The required output is the exact run of lines in the listing below from the line holding "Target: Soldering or" through the line holding "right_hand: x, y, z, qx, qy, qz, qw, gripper", with no pictures.

[Recorded data Boundary: Start]

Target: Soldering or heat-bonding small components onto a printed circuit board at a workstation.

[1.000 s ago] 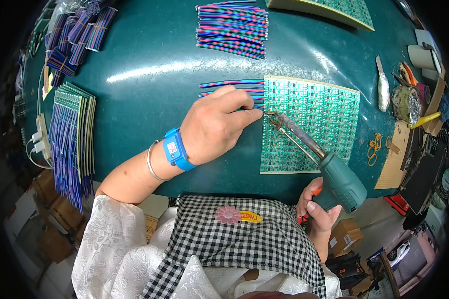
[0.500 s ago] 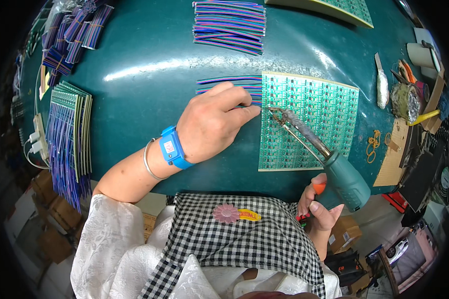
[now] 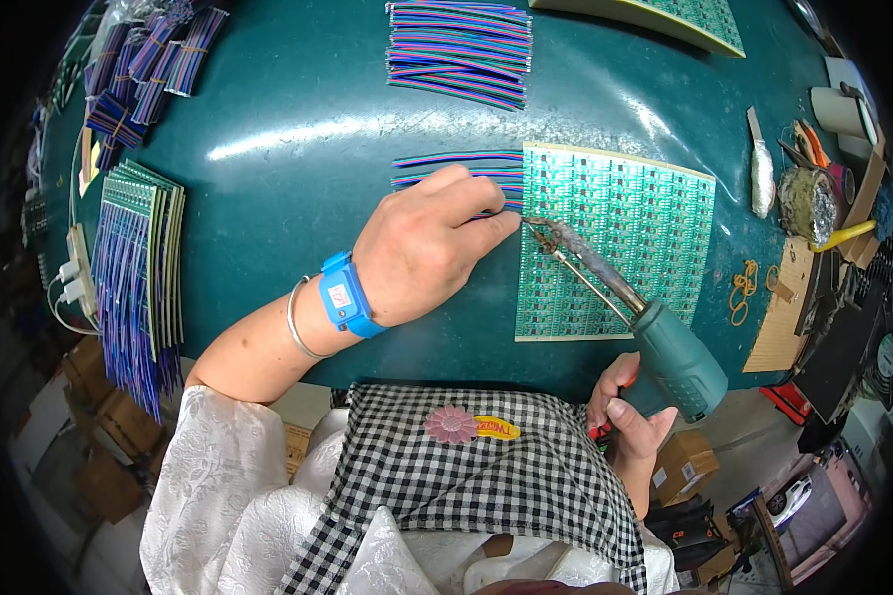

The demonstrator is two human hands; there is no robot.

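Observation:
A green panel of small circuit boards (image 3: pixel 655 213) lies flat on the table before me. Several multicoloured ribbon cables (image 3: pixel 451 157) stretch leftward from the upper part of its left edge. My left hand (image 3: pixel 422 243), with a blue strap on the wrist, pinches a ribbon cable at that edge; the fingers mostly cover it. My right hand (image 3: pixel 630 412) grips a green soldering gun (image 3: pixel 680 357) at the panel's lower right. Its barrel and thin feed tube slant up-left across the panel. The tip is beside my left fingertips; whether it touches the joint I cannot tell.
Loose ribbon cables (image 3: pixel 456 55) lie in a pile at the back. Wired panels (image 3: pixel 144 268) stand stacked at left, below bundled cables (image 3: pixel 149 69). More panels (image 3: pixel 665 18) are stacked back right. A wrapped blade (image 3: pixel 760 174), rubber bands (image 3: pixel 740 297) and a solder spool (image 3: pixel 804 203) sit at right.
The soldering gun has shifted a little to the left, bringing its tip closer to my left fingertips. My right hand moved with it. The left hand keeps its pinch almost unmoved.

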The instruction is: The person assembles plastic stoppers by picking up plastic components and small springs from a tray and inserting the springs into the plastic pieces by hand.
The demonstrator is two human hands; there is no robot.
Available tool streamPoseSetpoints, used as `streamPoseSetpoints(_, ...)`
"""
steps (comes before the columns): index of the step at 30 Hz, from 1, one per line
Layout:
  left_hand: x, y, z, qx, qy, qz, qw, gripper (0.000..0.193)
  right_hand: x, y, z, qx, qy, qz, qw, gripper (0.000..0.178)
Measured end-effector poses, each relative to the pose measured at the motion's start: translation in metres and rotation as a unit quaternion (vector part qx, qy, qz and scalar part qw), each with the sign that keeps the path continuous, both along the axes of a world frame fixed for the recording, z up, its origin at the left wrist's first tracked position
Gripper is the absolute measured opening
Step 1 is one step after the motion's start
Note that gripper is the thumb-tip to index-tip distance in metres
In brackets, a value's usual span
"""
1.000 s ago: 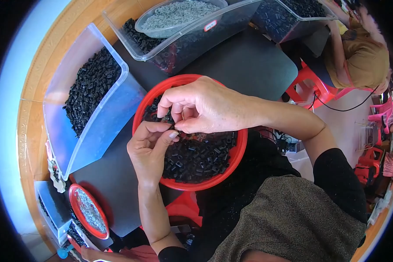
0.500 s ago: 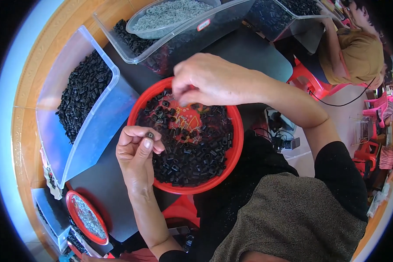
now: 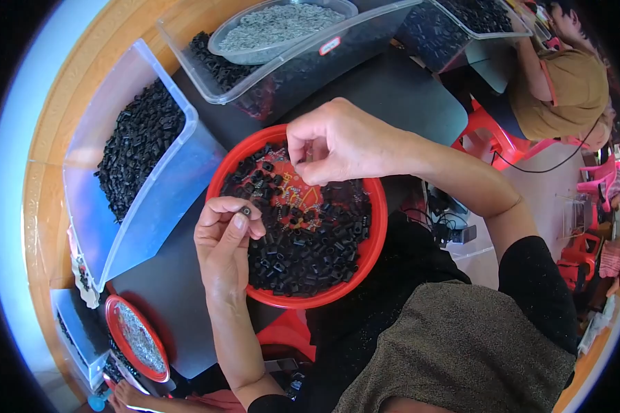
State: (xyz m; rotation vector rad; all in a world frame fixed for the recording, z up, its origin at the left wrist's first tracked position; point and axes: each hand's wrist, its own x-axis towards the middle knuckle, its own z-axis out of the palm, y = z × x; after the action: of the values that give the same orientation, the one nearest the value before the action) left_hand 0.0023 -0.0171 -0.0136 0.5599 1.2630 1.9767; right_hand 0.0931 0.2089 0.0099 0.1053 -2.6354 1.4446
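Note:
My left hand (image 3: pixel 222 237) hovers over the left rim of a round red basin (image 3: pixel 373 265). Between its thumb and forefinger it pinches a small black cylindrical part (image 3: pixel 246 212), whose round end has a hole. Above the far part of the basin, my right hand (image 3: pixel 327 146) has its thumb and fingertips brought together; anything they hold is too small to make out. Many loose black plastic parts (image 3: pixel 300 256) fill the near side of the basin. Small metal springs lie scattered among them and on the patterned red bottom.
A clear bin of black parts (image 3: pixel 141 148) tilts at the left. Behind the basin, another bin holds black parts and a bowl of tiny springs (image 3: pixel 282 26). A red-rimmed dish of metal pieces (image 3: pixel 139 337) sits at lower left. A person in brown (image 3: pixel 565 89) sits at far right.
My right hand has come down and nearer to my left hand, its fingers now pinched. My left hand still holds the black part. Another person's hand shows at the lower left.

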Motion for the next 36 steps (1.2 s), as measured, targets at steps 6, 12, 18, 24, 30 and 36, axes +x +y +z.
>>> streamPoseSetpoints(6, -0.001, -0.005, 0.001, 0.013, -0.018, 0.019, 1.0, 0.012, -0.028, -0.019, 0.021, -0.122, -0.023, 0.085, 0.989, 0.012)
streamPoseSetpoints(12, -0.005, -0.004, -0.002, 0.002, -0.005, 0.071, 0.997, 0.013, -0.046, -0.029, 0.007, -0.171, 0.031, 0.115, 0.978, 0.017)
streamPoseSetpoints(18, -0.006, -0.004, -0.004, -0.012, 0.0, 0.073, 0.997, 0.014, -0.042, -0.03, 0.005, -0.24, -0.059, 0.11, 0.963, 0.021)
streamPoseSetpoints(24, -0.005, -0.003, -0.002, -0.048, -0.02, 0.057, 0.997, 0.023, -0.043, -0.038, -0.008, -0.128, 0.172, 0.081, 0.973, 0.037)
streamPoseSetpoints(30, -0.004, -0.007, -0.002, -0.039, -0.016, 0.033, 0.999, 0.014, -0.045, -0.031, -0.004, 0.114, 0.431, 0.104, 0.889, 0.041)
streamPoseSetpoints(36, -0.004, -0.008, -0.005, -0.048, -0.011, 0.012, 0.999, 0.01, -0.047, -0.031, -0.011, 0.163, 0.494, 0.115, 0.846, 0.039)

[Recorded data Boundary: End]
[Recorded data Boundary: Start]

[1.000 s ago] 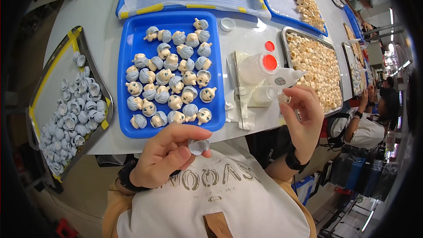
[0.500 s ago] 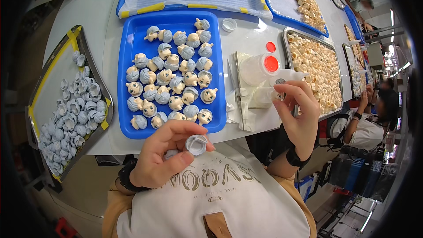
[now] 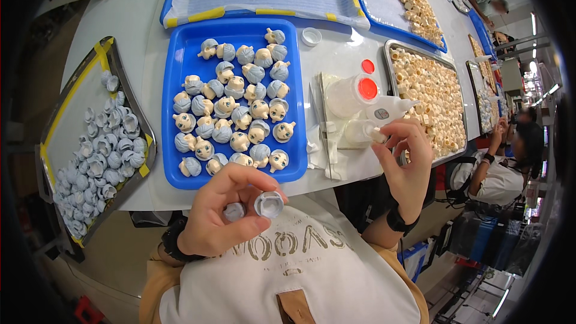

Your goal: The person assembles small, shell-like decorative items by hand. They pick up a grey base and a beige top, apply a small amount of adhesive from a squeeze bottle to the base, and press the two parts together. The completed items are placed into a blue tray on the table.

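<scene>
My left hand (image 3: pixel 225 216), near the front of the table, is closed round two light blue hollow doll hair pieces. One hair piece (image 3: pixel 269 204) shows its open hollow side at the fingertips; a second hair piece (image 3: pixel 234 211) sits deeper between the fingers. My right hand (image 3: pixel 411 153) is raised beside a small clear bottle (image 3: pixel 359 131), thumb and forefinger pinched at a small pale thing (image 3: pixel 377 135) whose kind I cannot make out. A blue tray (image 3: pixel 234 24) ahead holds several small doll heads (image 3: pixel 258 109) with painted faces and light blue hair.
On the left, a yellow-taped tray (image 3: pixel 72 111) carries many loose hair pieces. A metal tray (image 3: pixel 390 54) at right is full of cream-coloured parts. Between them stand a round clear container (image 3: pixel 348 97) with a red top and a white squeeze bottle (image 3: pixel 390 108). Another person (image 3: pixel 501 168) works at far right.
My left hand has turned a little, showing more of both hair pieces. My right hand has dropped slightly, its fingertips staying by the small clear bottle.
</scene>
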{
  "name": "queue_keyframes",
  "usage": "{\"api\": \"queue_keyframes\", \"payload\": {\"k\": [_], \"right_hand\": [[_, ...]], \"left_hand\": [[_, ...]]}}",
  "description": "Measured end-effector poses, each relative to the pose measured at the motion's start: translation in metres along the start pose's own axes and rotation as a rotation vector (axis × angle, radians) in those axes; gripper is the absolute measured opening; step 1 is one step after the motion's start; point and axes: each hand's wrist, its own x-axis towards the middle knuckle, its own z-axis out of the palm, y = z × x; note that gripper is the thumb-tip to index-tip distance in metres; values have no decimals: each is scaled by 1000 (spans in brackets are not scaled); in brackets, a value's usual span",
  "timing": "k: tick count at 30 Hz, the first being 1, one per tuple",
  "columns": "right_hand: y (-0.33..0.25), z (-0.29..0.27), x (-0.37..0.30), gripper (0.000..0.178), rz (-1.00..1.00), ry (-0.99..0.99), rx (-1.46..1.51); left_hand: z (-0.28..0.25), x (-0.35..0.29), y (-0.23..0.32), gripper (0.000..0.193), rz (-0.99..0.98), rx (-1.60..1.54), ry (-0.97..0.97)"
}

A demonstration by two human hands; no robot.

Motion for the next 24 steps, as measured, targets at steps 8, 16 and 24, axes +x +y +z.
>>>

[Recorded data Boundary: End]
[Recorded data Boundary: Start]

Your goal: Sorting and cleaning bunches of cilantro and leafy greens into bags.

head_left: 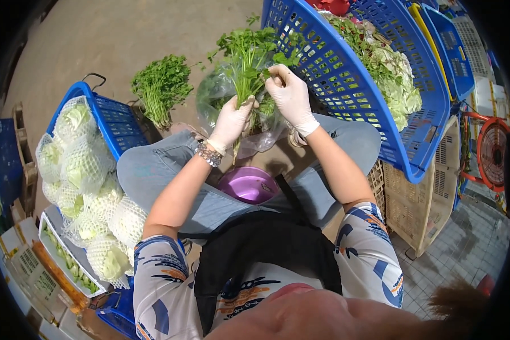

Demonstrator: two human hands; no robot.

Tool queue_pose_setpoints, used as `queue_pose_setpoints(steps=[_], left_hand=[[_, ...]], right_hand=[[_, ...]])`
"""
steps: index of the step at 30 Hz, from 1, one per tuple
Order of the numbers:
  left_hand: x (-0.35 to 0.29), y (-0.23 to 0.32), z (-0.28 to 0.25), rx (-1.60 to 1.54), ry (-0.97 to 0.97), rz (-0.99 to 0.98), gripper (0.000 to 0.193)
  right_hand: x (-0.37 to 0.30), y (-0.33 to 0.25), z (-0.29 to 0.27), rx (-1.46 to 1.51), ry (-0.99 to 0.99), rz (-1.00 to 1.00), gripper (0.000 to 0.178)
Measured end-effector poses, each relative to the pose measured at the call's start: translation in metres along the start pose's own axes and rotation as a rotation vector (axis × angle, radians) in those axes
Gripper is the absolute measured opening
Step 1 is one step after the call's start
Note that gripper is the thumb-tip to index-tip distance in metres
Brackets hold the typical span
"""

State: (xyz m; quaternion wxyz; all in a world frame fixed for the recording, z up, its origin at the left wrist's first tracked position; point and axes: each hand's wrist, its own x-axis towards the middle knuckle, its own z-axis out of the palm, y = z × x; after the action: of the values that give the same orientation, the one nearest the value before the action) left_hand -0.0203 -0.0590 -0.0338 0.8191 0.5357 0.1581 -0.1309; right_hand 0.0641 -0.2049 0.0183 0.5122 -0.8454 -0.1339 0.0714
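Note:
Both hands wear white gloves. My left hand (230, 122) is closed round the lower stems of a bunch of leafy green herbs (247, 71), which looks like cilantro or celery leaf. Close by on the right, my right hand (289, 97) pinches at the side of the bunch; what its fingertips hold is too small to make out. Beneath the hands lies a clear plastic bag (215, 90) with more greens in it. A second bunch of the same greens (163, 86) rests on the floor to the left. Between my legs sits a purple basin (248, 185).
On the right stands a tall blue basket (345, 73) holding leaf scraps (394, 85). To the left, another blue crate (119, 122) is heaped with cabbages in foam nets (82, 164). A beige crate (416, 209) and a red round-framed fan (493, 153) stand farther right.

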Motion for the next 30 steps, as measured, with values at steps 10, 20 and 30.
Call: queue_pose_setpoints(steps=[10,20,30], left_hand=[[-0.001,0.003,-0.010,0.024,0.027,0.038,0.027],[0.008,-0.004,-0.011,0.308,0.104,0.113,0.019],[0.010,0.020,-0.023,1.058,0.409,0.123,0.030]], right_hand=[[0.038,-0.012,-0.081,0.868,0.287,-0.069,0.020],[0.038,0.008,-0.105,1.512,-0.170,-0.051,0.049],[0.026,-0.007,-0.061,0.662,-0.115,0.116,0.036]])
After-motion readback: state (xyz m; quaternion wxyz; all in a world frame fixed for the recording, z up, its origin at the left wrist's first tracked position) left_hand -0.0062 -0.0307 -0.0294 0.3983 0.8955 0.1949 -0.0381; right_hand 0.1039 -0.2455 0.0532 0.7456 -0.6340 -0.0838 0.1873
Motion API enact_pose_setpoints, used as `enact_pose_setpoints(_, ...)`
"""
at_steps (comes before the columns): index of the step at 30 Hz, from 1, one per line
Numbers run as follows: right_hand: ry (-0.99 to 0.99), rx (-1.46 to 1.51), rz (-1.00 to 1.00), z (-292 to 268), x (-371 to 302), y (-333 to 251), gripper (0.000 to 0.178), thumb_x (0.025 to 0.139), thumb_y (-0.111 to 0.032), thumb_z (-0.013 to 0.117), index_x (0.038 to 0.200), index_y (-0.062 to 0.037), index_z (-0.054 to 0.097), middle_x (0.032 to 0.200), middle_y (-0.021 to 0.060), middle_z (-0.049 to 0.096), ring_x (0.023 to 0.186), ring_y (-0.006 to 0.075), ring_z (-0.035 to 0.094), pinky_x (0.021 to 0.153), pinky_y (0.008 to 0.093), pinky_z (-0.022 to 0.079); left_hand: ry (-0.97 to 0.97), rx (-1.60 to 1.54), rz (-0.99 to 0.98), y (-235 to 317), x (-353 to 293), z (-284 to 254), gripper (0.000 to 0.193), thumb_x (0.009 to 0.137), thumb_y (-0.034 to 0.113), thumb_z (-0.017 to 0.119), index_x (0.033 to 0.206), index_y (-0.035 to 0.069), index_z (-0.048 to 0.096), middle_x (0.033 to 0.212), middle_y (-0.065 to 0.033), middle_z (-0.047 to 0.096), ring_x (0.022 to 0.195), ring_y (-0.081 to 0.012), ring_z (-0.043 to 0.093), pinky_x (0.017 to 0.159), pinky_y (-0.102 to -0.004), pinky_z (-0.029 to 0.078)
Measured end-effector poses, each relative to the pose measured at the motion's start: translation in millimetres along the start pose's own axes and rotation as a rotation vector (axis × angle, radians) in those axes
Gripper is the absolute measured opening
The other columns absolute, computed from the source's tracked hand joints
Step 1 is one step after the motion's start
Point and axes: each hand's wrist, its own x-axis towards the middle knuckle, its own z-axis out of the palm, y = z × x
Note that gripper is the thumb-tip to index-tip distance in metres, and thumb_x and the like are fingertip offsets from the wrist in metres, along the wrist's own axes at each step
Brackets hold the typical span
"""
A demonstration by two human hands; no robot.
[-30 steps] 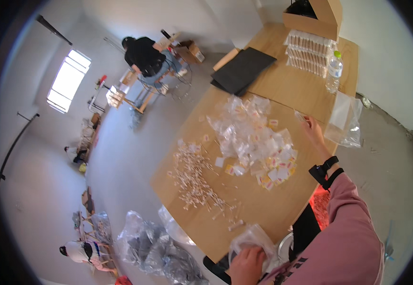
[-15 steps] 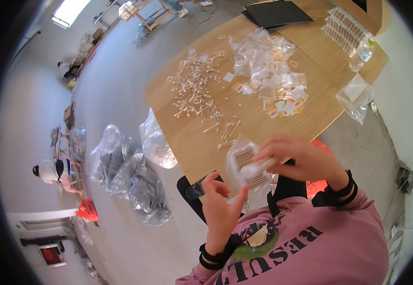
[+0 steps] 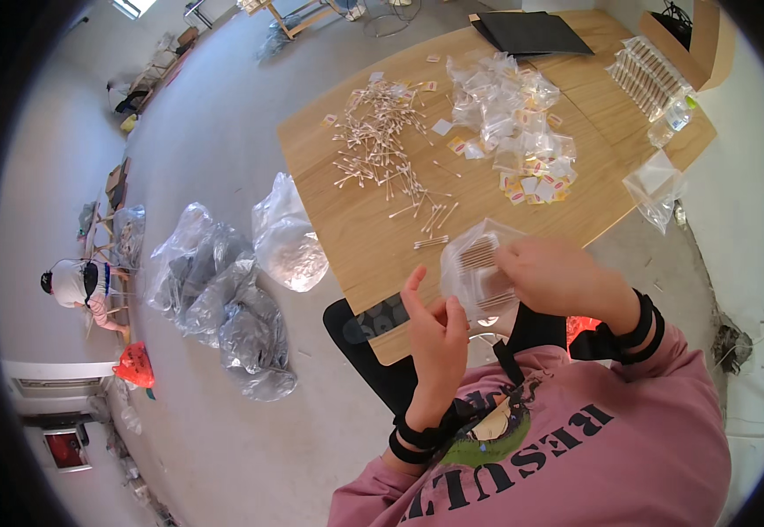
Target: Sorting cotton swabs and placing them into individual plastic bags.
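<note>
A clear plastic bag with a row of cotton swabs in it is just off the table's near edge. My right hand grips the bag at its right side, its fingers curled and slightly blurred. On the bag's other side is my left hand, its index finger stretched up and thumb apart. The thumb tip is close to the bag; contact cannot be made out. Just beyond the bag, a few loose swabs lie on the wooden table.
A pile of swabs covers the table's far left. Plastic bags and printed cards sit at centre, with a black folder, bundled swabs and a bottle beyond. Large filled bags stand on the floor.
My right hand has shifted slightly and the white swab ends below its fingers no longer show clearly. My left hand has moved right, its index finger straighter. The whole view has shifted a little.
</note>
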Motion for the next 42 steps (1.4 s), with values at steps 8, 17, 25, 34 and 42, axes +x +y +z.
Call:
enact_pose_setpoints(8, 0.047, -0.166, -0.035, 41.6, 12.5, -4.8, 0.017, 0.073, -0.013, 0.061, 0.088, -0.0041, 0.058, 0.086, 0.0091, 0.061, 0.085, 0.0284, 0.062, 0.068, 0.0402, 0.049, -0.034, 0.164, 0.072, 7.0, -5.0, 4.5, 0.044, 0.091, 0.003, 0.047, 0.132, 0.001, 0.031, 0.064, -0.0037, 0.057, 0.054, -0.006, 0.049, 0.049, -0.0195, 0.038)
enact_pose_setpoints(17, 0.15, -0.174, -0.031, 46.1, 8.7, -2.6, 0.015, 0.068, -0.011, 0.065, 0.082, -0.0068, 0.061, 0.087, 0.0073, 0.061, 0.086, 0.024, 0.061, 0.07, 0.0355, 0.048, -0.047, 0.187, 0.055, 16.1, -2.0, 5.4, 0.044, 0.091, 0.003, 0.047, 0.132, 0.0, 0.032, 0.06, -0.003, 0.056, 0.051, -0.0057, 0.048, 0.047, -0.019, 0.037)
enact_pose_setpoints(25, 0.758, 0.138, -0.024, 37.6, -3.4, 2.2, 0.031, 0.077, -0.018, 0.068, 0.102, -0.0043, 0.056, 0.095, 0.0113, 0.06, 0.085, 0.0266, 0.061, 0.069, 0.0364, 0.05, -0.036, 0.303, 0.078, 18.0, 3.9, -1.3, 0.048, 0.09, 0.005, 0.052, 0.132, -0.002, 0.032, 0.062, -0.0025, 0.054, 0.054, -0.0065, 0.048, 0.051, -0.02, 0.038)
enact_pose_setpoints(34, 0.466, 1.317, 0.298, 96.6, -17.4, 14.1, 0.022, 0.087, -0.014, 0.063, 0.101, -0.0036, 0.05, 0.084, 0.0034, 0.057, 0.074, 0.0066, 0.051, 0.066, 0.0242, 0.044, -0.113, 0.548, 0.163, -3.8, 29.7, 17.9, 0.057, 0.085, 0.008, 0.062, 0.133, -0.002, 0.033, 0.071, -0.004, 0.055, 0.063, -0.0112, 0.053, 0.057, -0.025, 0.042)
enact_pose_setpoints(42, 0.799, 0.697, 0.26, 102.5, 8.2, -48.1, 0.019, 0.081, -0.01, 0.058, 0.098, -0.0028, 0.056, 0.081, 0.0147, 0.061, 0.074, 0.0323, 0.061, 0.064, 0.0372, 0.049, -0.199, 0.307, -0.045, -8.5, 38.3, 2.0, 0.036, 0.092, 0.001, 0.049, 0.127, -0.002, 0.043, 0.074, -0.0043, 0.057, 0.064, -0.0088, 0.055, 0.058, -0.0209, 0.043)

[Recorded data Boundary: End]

Task output:
Target: Soldering or heat-bonding small components onto a printed circuit board at a workstation.

[1.000 s ago] 
[0.500 s ago] 
[now] 

The demonstrator is two human hands; there is no robot.

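Observation:
A green panel of small circuit boards (image 3: pixel 655 213) lies flat on the table before me. Several multicoloured ribbon cables (image 3: pixel 451 157) stretch leftward from the upper part of its left edge. My left hand (image 3: pixel 422 243), with a blue strap on the wrist, pinches a ribbon cable at that edge; the fingers mostly cover it. My right hand (image 3: pixel 630 412) grips a green soldering gun (image 3: pixel 680 357) at the panel's lower right. Its barrel and thin feed tube slant up-left across the panel. The tip is beside my left fingertips; whether it touches the joint I cannot tell.
Loose ribbon cables (image 3: pixel 456 55) lie in a pile at the back. Wired panels (image 3: pixel 144 268) stand stacked at left, below bundled cables (image 3: pixel 149 69). More panels (image 3: pixel 665 18) are stacked back right. A wrapped blade (image 3: pixel 760 174), rubber bands (image 3: pixel 740 297) and a solder spool (image 3: pixel 804 203) sit at right.
The soldering gun has shifted a little to the left, bringing its tip closer to my left fingertips. My right hand moved with it. The left hand keeps its pinch almost unmoved.
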
The instruction is: The person assembles plastic stoppers by picking up plastic components and small springs from a tray and inserting the springs into the plastic pieces by hand.
The demonstrator is two human hands; there is no robot.
Available tool streamPoseSetpoints, used as `streamPoseSetpoints(_, ...)`
"""
steps (comes before the columns): index of the step at 30 Hz, from 1, one per line
Layout:
  left_hand: x, y, z, qx, qy, qz, qw, gripper (0.000..0.193)
  right_hand: x, y, z, qx, qy, qz, qw, gripper (0.000..0.178)

With this, the answer is finished.